• EXERCISE:
Images aside, the whole listing should be written out word for word.
BEGIN DATA SEGMENT
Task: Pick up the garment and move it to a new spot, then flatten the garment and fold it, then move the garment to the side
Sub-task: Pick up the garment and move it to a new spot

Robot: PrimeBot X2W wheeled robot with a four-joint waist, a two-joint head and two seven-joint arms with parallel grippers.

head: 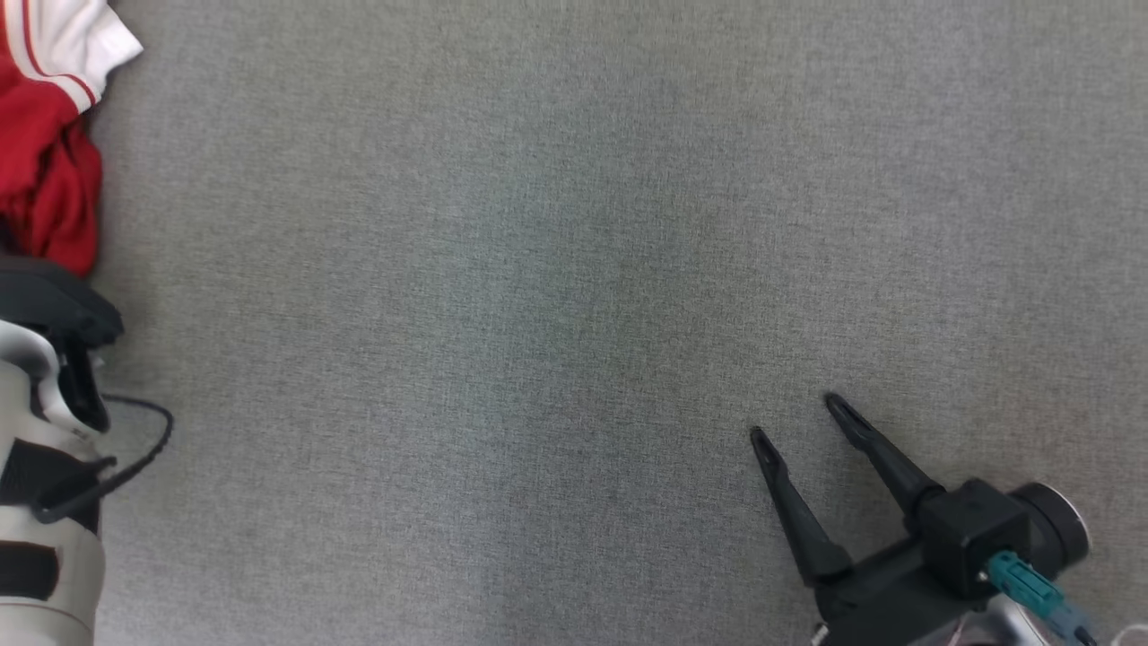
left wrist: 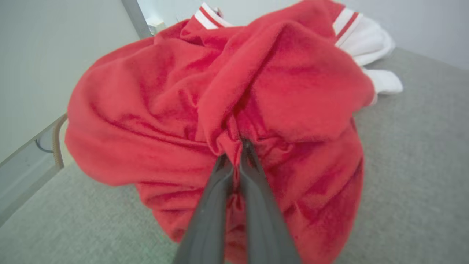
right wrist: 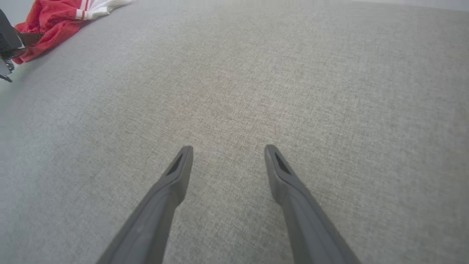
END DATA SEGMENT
• TASK RESULT:
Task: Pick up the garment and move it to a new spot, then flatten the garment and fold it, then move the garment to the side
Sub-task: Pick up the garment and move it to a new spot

Robot: PrimeBot X2W wheeled robot with a four-joint waist, a two-joint head and two seven-joint arms with parallel grippers.

head: 
left wrist: 
right wrist: 

This exercise has nothing more to it.